● Action item: Look through the listing below, and wherever a line has the string "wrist", pull it out.
[Start of section]
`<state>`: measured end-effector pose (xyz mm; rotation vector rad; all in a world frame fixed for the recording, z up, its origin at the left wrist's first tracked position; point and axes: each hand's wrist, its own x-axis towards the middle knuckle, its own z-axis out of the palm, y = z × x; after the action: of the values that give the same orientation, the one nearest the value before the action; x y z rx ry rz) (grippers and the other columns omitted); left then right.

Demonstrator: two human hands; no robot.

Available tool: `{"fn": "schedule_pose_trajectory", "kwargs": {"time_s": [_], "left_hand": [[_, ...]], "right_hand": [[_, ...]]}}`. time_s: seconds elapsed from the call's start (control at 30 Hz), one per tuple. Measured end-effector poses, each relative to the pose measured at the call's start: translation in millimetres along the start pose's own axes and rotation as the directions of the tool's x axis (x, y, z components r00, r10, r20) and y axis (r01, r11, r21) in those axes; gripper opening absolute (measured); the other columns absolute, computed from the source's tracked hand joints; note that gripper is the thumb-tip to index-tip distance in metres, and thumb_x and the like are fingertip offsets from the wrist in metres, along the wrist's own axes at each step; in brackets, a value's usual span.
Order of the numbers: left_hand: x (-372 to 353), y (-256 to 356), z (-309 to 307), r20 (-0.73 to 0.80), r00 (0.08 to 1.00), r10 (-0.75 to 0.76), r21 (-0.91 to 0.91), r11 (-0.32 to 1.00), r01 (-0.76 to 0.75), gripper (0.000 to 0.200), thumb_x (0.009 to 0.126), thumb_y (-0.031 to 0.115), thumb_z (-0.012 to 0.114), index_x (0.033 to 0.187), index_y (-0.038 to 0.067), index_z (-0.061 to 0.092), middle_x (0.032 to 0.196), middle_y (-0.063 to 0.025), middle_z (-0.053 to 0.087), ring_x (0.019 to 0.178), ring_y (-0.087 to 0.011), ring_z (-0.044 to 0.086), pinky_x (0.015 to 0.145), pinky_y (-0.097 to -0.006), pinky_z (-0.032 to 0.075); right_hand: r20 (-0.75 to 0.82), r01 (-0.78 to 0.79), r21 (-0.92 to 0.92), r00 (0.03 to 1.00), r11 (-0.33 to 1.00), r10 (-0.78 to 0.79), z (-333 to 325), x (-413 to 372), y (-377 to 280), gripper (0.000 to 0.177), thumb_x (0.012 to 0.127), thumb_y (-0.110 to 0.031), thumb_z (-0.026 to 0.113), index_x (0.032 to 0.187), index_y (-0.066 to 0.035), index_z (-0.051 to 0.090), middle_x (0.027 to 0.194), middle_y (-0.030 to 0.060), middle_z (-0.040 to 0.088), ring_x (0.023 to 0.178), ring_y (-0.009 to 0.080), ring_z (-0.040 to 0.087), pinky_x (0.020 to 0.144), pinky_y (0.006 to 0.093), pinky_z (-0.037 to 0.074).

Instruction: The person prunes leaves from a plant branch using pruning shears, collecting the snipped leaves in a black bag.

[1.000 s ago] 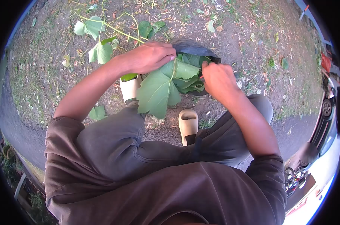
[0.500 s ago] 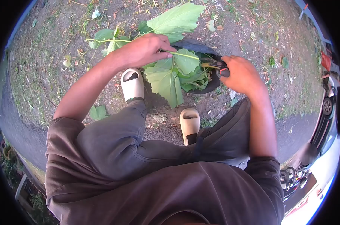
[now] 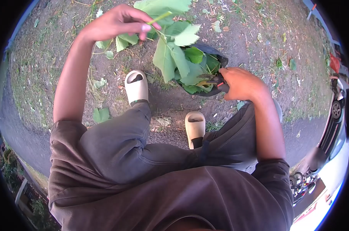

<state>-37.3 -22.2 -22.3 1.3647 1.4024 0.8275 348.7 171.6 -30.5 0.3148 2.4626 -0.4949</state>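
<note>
My left hand pinches the stem of a leafy green sprig at the upper left of the middle. Its broad leaves hang just left of and over a dark bag, which holds more green leaves. At the bag's right rim my right hand is closed round dark-handled pruning shears with a red mark. The blades point left over the leaves, and part of the handle is hidden by my fingers.
Two beige slides are on my feet below the bag. A loose leaf lies on the dirt ground at the left. Parked vehicles stand at the far right.
My left hand has moved up and left with the sprig, drawing its leaves partly off the bag. My right hand and the shears have shifted slightly down and left. More of the bag's leaves show.
</note>
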Motion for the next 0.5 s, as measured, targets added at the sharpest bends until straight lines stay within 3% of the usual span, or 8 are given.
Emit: {"fn": "schedule_pose_trajectory", "kwargs": {"time_s": [0.03,0.1,0.17,0.23,0.33,0.37,0.4,0.5], "left_hand": [[-5,-11,-15,-0.004,1.0,-0.002,-0.001,1.0,0.002,0.025,0.106,0.023,0.075,0.125,0.009,0.084,0.085,-0.0006,0.077,0.069,-0.01,0.061,0.068,-0.03,0.052],[-19,-31,-45,0.05,0.998,-0.033,0.028,0.999,0.032,0.025,0.105,0.023,0.075,0.124,0.01,0.084,0.085,-0.0015,0.076,0.067,-0.0077,0.056,0.063,-0.0273,0.046],[-33,-36,-58,0.044,0.996,-0.077,0.032,0.997,0.075,0.024,0.102,0.024,0.076,0.119,0.009,0.085,0.086,-0.0012,0.076,0.067,-0.0071,0.052,0.061,-0.027,0.04],[-46,-46,-73,0.006,1.0,0.003,-0.055,0.998,-0.003,0.024,0.099,0.026,0.076,0.112,0.008,0.084,0.088,0.0,0.075,0.069,-0.0075,0.05,0.063,-0.027,0.037],[-66,-62,-92,-0.042,0.999,-0.007,-0.135,0.991,0.001,0.027,0.098,0.031,0.074,0.108,0.007,0.081,0.085,0.0028,0.068,0.068,-0.007,0.043,0.064,-0.0271,0.032],[-70,-67,-96,-0.094,0.995,-0.013,-0.158,0.987,-0.002,0.028,0.099,0.032,0.073,0.108,0.007,0.08,0.083,0.0038,0.065,0.067,-0.0068,0.039,0.064,-0.0274,0.03],[-71,-62,-104,-0.018,0.998,-0.059,-0.15,0.987,0.056,0.026,0.101,0.031,0.071,0.108,0.007,0.079,0.081,0.0048,0.062,0.068,-0.0062,0.037,0.064,-0.0284,0.028],[-71,-65,-104,-0.108,0.976,-0.187,-0.027,0.982,0.185,0.029,0.105,0.036,0.07,0.109,0.009,0.08,0.082,0.0049,0.061,0.067,-0.0063,0.035,0.064,-0.0285,0.026]], "right_hand": [[0.001,0.004,-0.002,1.0,1.0,-0.004,-8,1,-4,0.05,0.074,-0.021,0.086,0.113,0.004,0.068,0.109,0.0258,0.074,0.11,0.0447,0.071,0.096,0.0531,0.057],[0.276,-0.042,0.091,0.961,0.995,0.015,-36,3,-17,0.05,0.077,-0.025,0.083,0.115,0.004,0.069,0.118,0.0249,0.075,0.12,0.0422,0.07,0.105,0.0505,0.056],[0.288,-0.065,0.086,0.957,0.994,0.038,-43,4,-19,0.052,0.077,-0.026,0.083,0.117,0.004,0.068,0.119,0.0239,0.075,0.121,0.0421,0.069,0.105,0.0501,0.056],[0.302,-0.087,0.083,0.951,0.993,0.059,-44,5,-19,0.054,0.078,-0.027,0.083,0.12,0.003,0.067,0.12,0.023,0.074,0.123,0.042,0.068,0.106,0.0498,0.055],[0.132,-0.096,0.137,0.988,0.986,0.078,-42,-2,-8,0.056,0.08,-0.029,0.081,0.125,0.002,0.067,0.123,0.0222,0.073,0.123,0.0416,0.068,0.107,0.0494,0.054],[-0.002,-0.045,0.171,0.999,0.984,0.046,-37,-3,-3,0.057,0.082,-0.03,0.081,0.128,0.001,0.067,0.125,0.0215,0.072,0.122,0.0415,0.068,0.107,0.0494,0.054],[-0.136,0.01,0.197,0.991,0.98,0.017,-33,-4,-1,0.058,0.084,-0.031,0.08,0.13,0.001,0.067,0.127,0.0208,0.072,0.122,0.0415,0.068,0.107,0.0495,0.054],[-0.271,0.017,0.156,0.962,0.988,0.027,-28,-1,-8,0.062,0.087,-0.035,0.08,0.135,0.002,0.066,0.128,0.0228,0.071,0.122,0.0434,0.067,0.108,0.0505,0.053]]}}
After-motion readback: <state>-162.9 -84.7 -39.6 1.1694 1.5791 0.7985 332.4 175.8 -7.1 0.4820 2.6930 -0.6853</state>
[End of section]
● Response to the exercise:
`<state>`: measured end-effector pose (xyz mm; rotation vector rad; all in a world frame fixed for the recording, z up, its origin at the left wrist's first tracked position; point and axes: each hand's wrist, its own x-axis towards the middle knuckle, its own z-axis out of the palm, y = z × x; after the action: of the values that give the same orientation, the one nearest the value before the action; x y z rx ry rz) (grippers and the other columns omitted); left then right.
Available tool: `{"fn": "schedule_pose_trajectory", "kwargs": {"time_s": [_], "left_hand": [[_, ...]], "right_hand": [[_, ...]]}}`. time_s: seconds elapsed from the call's start (control at 30 Hz), one per tuple. Measured end-effector poses, each relative to the pose measured at the call's start: translation in millimetres along the start pose's own axes and rotation as the directions of the tool's x axis (x, y, z components r00, r10, r20) and y axis (r01, r11, r21) in those axes; gripper opening absolute (measured); the other columns absolute, computed from the source's tracked hand joints; note that gripper is the thumb-tip to index-tip distance in metres, and thumb_x and the like are fingertip offsets from the wrist in metres, along the wrist's own axes at each step; in brackets, a value's usual span.

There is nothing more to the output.